Numsa accuses Fortune Steel of not caring for workers’ safety after furnace blast

Numsa has accused the company of being non-compliant with basic health and safety laws, as well as flouting labour laws (Madeline Cronje/M&G)

Numsa has accused the company of being non-compliant with basic health and safety laws, as well as flouting labour laws (Madeline Cronje/M&G)

The National Union of Metalworkers of South Africa (Numsa) has accused Fortune Steel of flouting health and safety protocols when at least seven workers were injured after a furnace exploded at the plant in Nigel in Ekurhuleni.

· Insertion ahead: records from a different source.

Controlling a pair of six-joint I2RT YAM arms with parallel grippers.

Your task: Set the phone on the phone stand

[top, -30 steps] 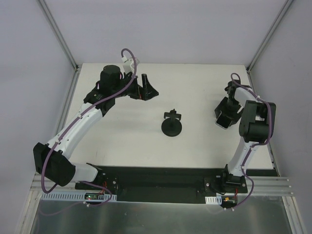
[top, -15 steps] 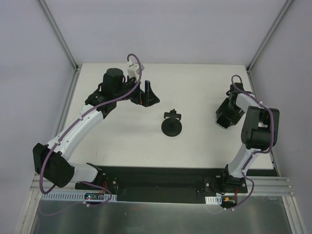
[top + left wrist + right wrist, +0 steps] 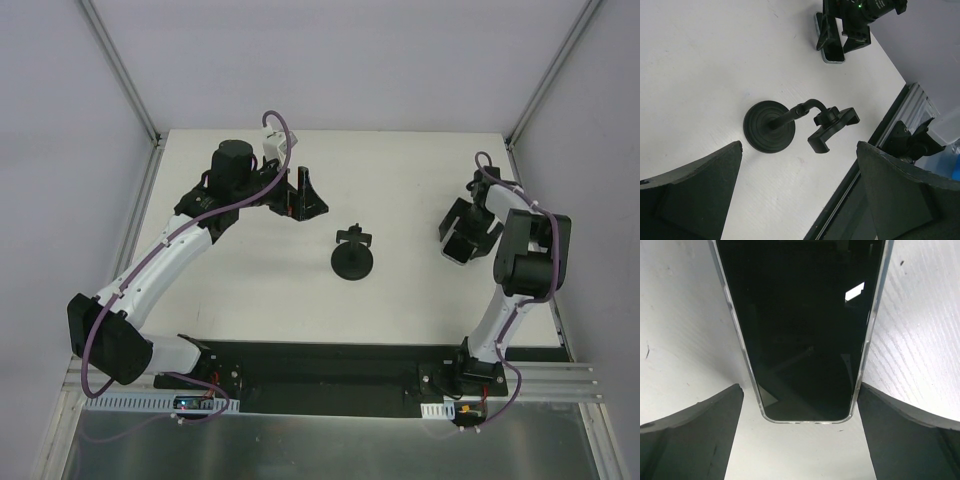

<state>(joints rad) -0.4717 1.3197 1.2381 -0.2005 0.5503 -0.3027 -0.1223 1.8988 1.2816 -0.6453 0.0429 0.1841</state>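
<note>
The phone (image 3: pixel 800 325), a glossy black slab with a silvery edge, lies flat on the white table at the right. My right gripper (image 3: pixel 800 388) stands open over its near end, one finger on each side; the right finger sits close to the edge and the left finger stands clear of it. From above, the right gripper (image 3: pixel 462 232) covers most of the phone (image 3: pixel 457 253). The phone stand (image 3: pixel 352 255) stands mid-table, with a round base (image 3: pixel 770 125) and a clamp (image 3: pixel 832 129) on top. My left gripper (image 3: pixel 303 192) hangs open and empty, back-left of the stand.
A black rail (image 3: pixel 330 365) runs along the table's near edge, holding both arm bases. Grey walls with metal posts (image 3: pixel 125 75) close in the left, back and right sides. The table (image 3: pixel 400 170) is white.
The left gripper has swung a little to the right, toward the stand. The right gripper's jaws narrowed half a second ago and stand wide again now, still over the phone.
</note>
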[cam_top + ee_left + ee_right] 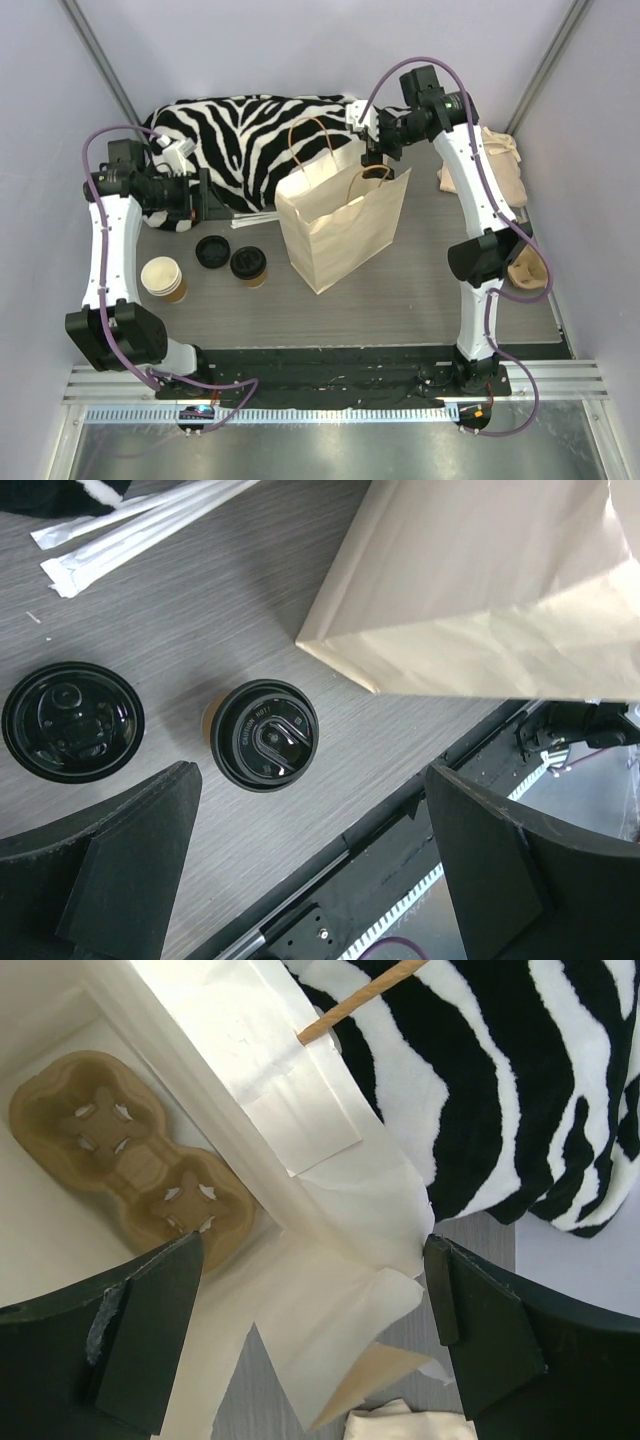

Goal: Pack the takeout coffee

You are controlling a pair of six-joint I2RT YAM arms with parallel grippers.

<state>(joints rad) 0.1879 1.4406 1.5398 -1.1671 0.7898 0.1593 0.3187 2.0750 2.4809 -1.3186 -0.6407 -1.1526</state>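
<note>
**Both grippers wide open and empty; lidded coffee cup stands on the table beside the bag**

The left gripper point(312, 800) has its two black fingers point(120, 870) spread as far apart as they go. Nothing is between them and they touch nothing. In the left wrist view it hangs above the grey wood-grain table point(200, 630).

Below it stands the takeout coffee point(266, 735), a small round brown kraft-paper cup with a black plastic lid pressed on top. The cup is upright and clear of both fingers. Just beside it lies a flat round black lid point(72, 720), apart from the cup. A few long white paper-wrapped straws point(130, 525) lie farther back.

In the overhead view, a similar brown paper cup with a white top point(163, 278) stands on the other side of the loose lid.

The tall cream paper bag with twisted paper handles point(335, 215) stands upright in the middle of the table, near the coffee but not touching it.

The right gripper point(312, 1250) is also fully spread and holds nothing. It hangs over the bag's open mouth. A brown moulded-pulp two-cup carrier point(130, 1155) lies flat on the bag's floor.

A black-and-white zebra-striped plush cloth point(520, 1080) lies behind the bag.
</note>
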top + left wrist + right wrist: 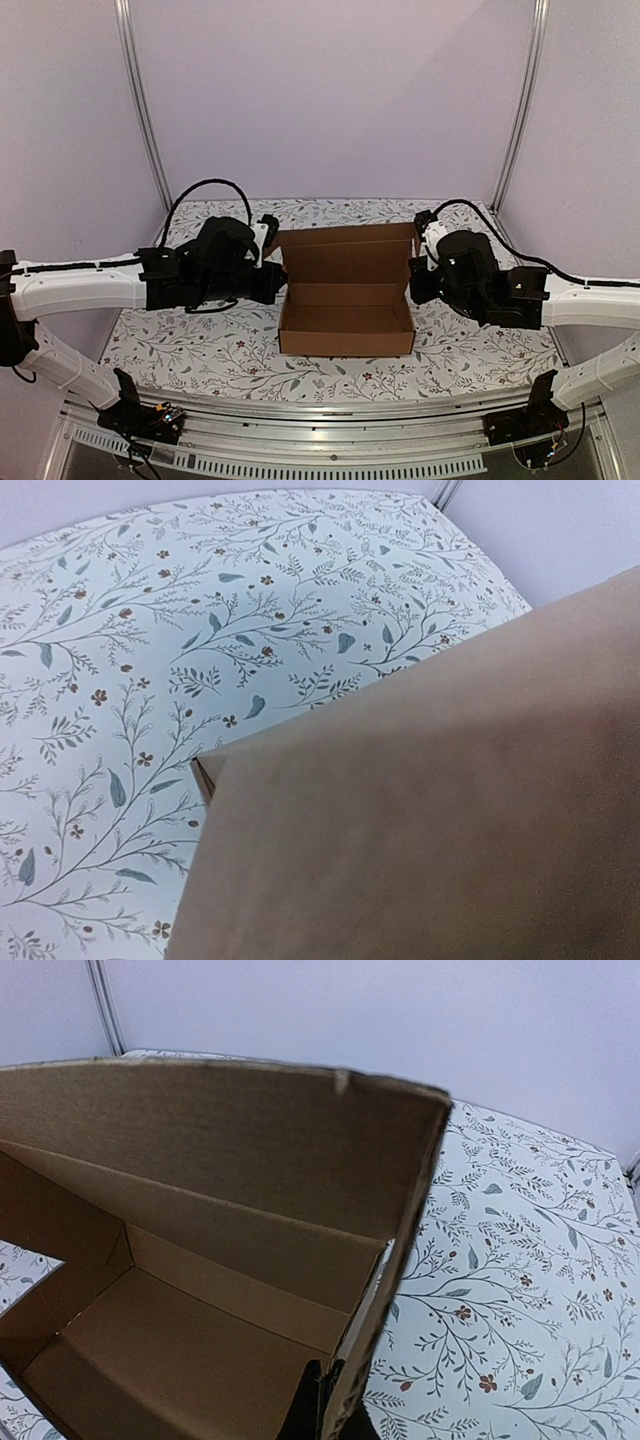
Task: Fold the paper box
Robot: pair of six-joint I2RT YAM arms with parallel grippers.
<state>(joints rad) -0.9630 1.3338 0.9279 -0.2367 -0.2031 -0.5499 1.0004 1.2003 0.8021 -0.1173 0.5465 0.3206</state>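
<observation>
We see the paper box (345,320) sitting in the middle of the table, on a floral cloth (200,350). It is an open, shallow brown tray with its four walls standing. Its lid (345,250) rises upright from the wall at 12 o'clock, and the open front wall faces 6 o'clock, toward the arm bases.

The left gripper (274,270) lies at about 10 o'clock from the box's centre, right up against the left end of the lid and the left wall. From above, its fingertips are lost in the dark body of the wrist. In the left wrist view none of its fingers show; a plain cardboard panel fills the field from 3 to 6 o'clock, and the cloth fills the rest. We cannot tell whether this pincer is open or closed.

The right gripper (416,275) lies at about 2 o'clock from the box's centre, at the right wall. In the right wrist view, its dark fingers (312,1405) show at 6 o'clock, one inside that wall and one outside, close against the cardboard, so this pincer appears clamped on the wall's upper edge. The box floor spreads toward 8 o'clock, and the lid stands across 12 o'clock.
</observation>
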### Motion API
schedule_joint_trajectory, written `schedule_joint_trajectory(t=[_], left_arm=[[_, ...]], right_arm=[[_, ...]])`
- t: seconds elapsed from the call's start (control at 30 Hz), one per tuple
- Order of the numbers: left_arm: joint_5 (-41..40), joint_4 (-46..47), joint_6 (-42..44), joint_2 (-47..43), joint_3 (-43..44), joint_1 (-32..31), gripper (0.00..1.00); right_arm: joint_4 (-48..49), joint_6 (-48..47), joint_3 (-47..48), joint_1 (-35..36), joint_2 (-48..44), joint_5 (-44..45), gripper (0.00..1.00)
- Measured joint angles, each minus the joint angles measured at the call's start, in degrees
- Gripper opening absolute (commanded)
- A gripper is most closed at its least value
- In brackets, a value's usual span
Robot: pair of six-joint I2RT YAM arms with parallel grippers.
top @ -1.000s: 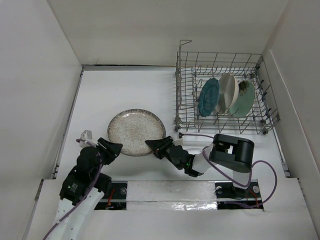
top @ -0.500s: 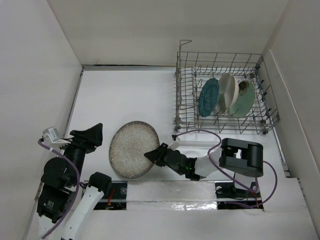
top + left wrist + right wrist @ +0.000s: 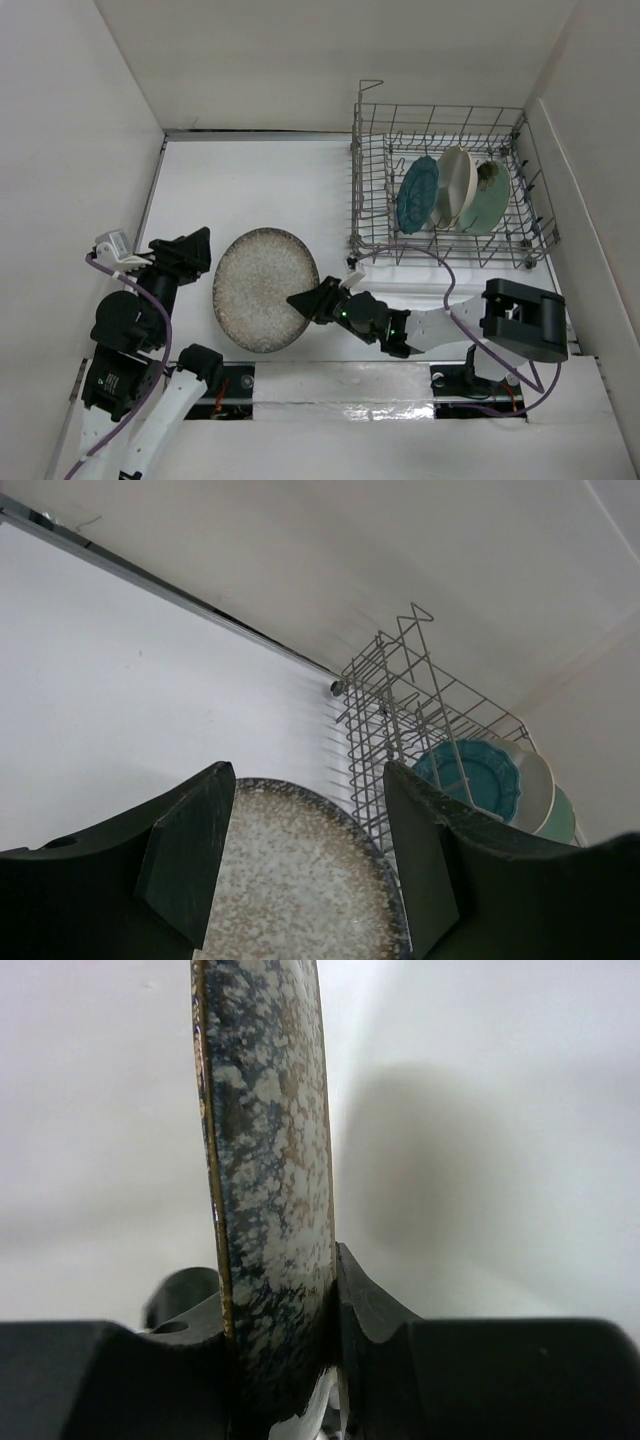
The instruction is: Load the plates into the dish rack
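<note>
The speckled beige plate [image 3: 263,290] is lifted off the table left of the middle, held at its right rim by my right gripper [image 3: 308,300]. In the right wrist view the jaws are shut on the plate's rim [image 3: 270,1190], seen edge-on. My left gripper [image 3: 190,248] is open and empty, raised just left of the plate; its view looks down on the plate [image 3: 290,880] between the fingers. The dish rack [image 3: 445,190] stands at the back right and holds the teal plate [image 3: 417,194], the cream plate [image 3: 453,186] and the mint plate [image 3: 484,200] upright.
White walls close in the table on the left, back and right. The rack's near wire side [image 3: 440,248] stands just behind my right arm. The rack also shows in the left wrist view [image 3: 420,720].
My right gripper has lifted the speckled plate off the table and drawn it toward the near edge. My left arm has pulled back to the left and risen.
</note>
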Motion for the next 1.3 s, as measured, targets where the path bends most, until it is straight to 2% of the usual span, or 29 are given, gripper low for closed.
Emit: schedule_joint_trajectory(t=[0.2,0.37,0.53,0.63,0.73,0.77,0.87,0.93,1.07,1.17,1.3], left_arm=[[0.5,3.2,2.4,3.0,0.3,0.0,0.54],[0.5,4.6,3.0,3.3,2.3,0.0,0.54],[1.0,7.4,3.4,2.7,4.3,0.0,0.53],[2.7,8.7,3.7,3.0,4.4,0.0,0.50],[5.7,9.9,4.5,4.0,2.8,0.0,0.41],[7.0,10.0,4.8,4.5,2.0,0.0,0.32],[11.4,9.9,6.2,7.1,-0.5,0.0,0.14],[14.3,9.8,7.0,8.5,-2.2,0.0,0.09],[18.3,9.6,8.3,9.0,-5.1,0.0,0.08],[20.2,10.0,8.7,7.7,-6.6,0.0,0.12],[22.4,11.4,8.8,5.6,-8.9,-0.9,0.14]], right_arm=[[0.2,-1.0,2.4,-3.3,-5.0,-3.4,0.00],[-5.8,-4.9,4.7,-6.5,-10.8,-4.0,0.00],[-10.2,-8.6,8.3,-16.0,-18.1,-6.0,0.00],[-12.6,-9.2,9.8,-24.0,-21.6,-8.1,0.00],[-18.1,-10.6,11.6,-33.4,-26.2,-9.8,0.00],[-20.2,-11.1,12.5,-36.4,-27.5,-10.3,0.00],[-28.0,-13.2,16.8,-48.0,-31.0,-12.9,0.00],[-32.7,-14.4,20.6,-56.5,-32.0,-15.8,0.00],[-39.1,-14.9,28.2,-73.5,-32.2,-21.3,0.00],[-42.9,-15.3,33.1,-84.7,-31.6,-25.8,0.00],[-47.3,-18.7,39.3,-96.2,-29.9,-32.5,0.00]])
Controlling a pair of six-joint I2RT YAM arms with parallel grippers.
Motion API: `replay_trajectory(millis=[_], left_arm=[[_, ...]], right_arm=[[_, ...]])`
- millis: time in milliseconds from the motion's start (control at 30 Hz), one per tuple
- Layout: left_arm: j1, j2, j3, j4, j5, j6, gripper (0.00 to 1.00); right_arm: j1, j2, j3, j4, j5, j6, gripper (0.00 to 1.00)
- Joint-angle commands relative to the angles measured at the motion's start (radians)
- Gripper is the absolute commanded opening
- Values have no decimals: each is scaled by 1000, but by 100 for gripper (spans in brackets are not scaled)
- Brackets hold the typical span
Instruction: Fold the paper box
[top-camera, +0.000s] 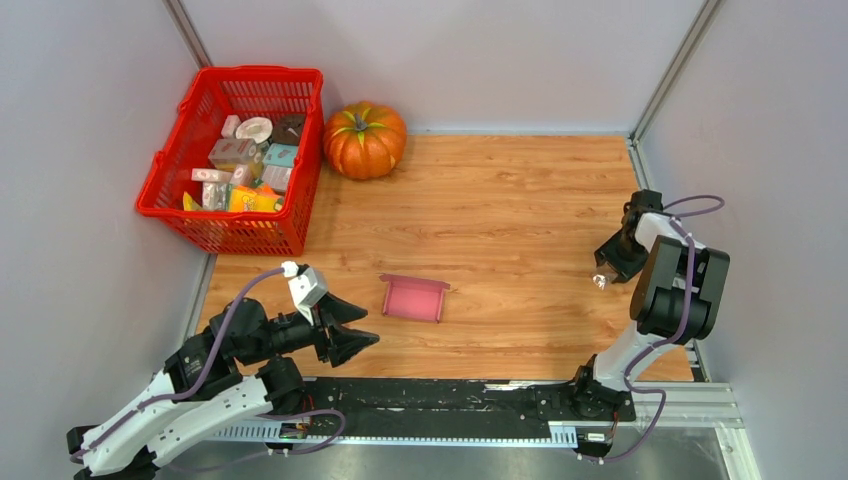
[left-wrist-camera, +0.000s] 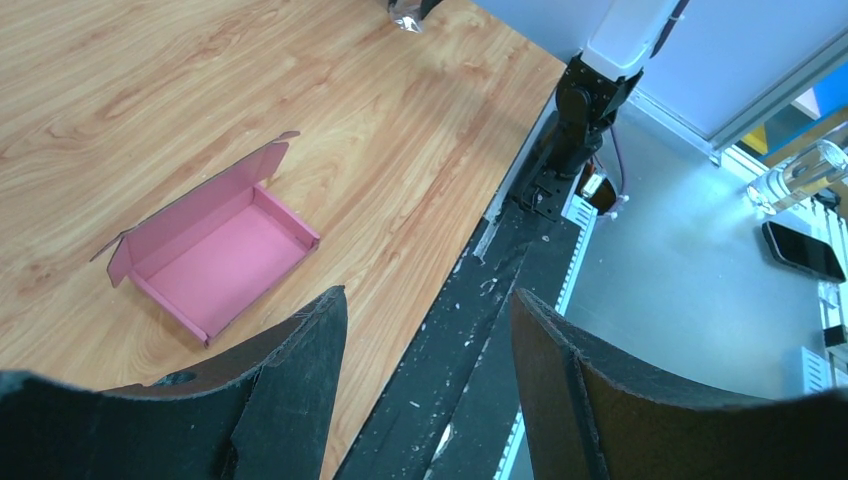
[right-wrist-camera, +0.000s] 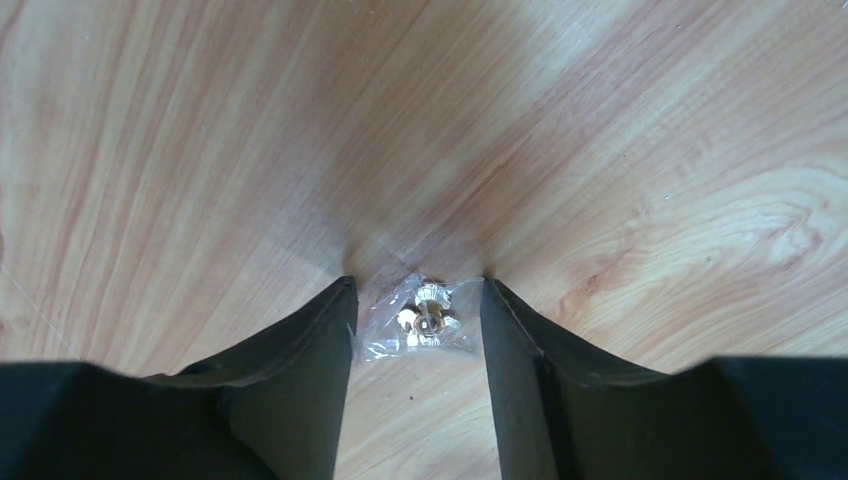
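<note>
From above, the paper box (top-camera: 413, 298) lies on the table (top-camera: 520, 200) between my 2 arms. It is nearer the left one, just ahead of my left pincer (top-camera: 366, 327), whose jaws are spread wide with nothing in them. That pincer's own camera shows what the top view flattens. The box is a pink tray with low walls standing and a long flap leaning outward on its far side. My left fingertips (left-wrist-camera: 325, 310) frame the table's near edge and the black rail (left-wrist-camera: 470, 330), not the box, which sits apart to their left.

My right pincer (top-camera: 603, 279) is well apart from the box, near the table's right edge. From above only a glint shows at its tip. The right wrist camera shows a small clear bag (right-wrist-camera: 418, 322) of pale, golden bits, pinched between the 2 fingers, with the jaws closed to the bag's width. Only the top view has the red basket (top-camera: 240, 236) of packages and the pumpkin (top-camera: 365, 140), both far left.
</note>
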Motion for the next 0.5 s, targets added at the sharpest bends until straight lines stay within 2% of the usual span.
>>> replay_trajectory(millis=[0,233,400,467], left_arm=[[2,20,0,32,18,21,69],[2,62,25,15,-47,21,68],[2,112,55,-16,-157,-17,68],[2,125,62,-45,-283,-45,67]], right_arm=[[36,41,-22,-37,-56,4,49],[125,-141,-54,-46,-71,4,45],[289,-241,-67,-56,-97,1,45],[381,-304,-90,-49,-97,13,44]])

Numsa has reportedly called for the company’s operations to be closed until an investigation by the Department of Labour had proved the environment was safe to work in.

Numsa’s Local Deputy Chairperson Timothy Pule told the Mail & Guardian that it is clear that Fortune Steel is “not interested” in health and safety, as the union has been trying to engage with the company since July last year.

The incident occurred on Saturday during the night shift, less than 24 hours after the union marched and protested against the company on Friday, when a closed piece of metal scrap which was deeply embedded in a bale of scrap steel, cause the blast.

Numsa has accused the company of being non-compliant with basic health and safety laws, as well as flouting labour laws.

“One of the workers who was injured in the blast is in critical condition at a hospital in Alberton after he sustained extensive injuries to the head, chest and arms. As is usually the case, the management tried to cover up this incident,” Phakamile Hlubi-Majola, Numsa acting national spokesperson told IOL.

“They refused to call the ambulance and attempted to transport the injured themselves using private vehicles. It was only with the intervention of the local police that workers received medical care provided for by the ambulances. The management had the audacity to try and downplay the accident as a minor workplace issue.”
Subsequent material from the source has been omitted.